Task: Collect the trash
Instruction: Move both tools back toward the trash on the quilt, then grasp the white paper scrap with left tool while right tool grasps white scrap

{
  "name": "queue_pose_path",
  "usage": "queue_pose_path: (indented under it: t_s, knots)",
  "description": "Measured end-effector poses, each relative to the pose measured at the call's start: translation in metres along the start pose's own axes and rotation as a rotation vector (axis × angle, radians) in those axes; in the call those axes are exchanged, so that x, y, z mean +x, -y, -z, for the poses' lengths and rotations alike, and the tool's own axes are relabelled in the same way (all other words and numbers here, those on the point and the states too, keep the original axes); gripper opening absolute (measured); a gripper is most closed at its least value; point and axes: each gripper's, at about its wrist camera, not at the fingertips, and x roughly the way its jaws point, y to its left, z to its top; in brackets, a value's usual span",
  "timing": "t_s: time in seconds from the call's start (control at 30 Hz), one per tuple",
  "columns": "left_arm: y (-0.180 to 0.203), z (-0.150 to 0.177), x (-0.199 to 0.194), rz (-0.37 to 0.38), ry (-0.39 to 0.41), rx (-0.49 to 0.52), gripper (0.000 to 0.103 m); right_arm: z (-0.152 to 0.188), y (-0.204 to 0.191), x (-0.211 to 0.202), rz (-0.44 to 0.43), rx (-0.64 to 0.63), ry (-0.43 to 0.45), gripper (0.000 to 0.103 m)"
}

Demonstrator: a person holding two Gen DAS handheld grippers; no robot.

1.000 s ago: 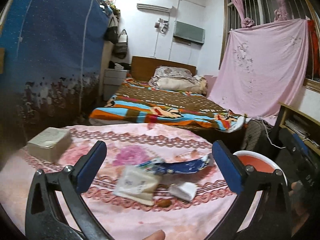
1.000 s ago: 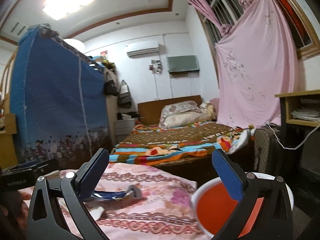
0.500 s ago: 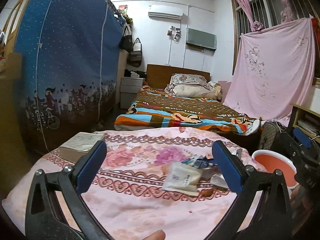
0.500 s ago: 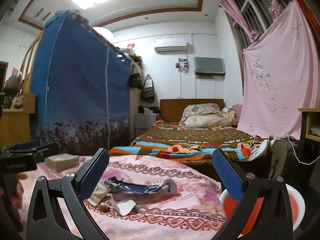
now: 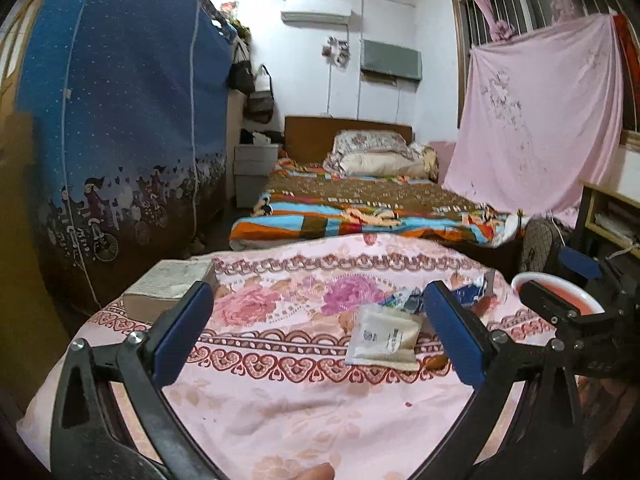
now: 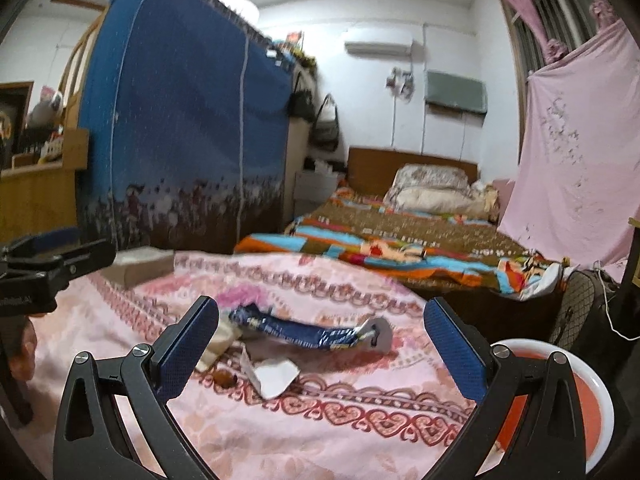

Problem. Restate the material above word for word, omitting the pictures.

Result for this exercise.
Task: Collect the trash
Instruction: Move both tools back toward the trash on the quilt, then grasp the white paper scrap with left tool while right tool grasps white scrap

{
  "name": "queue_pose_path",
  "usage": "queue_pose_path: (indented under it: t_s, knots)",
  "description": "Measured end-effector poses, each relative to the pose measured at the call's start: translation in metres along the start pose's own axes and rotation as a rotation vector (axis × angle, radians) in those axes; in the call those axes are exchanged, so that x, y, z mean +x, -y, -z, for the poses' lengths and rotations alike, and the tool's own axes are relabelled in the same way (all other words and numbers here, those on the point and the states too, keep the original axes); gripper opening absolute (measured); a gripper is most closed at its least value; point and axes: each gripper's, at about its wrist camera, not at the fingertips, and x roughly the way its jaws point, y to its left, z to its top; in brackets, a value's usual span",
  "timing": "t_s: time in seconds from the call's start (control at 30 Hz), one per tuple",
  "columns": "left_arm: y (-0.180 to 0.203), z (-0.150 to 0.177), x (-0.199 to 0.194), rz (-0.37 to 0.38), ry (-0.39 to 0.41), rx (-0.49 to 0.52), gripper (0.000 to 0.103 m); right_arm: z (-0.152 to 0.188), y (-0.204 to 0.191), x (-0.211 to 0.202), rz (-0.44 to 0.43), rx (-0.64 to 0.63), ry (-0.43 to 0.45), gripper (0.000 to 0.103 m)"
}

Demonstrator: a person holding two Gen DAS handheld grippers; no robot.

1.000 s ago: 
1.000 s ago: 
0.500 s ago: 
0.500 s ago: 
now: 
now: 

The required response has been given in full.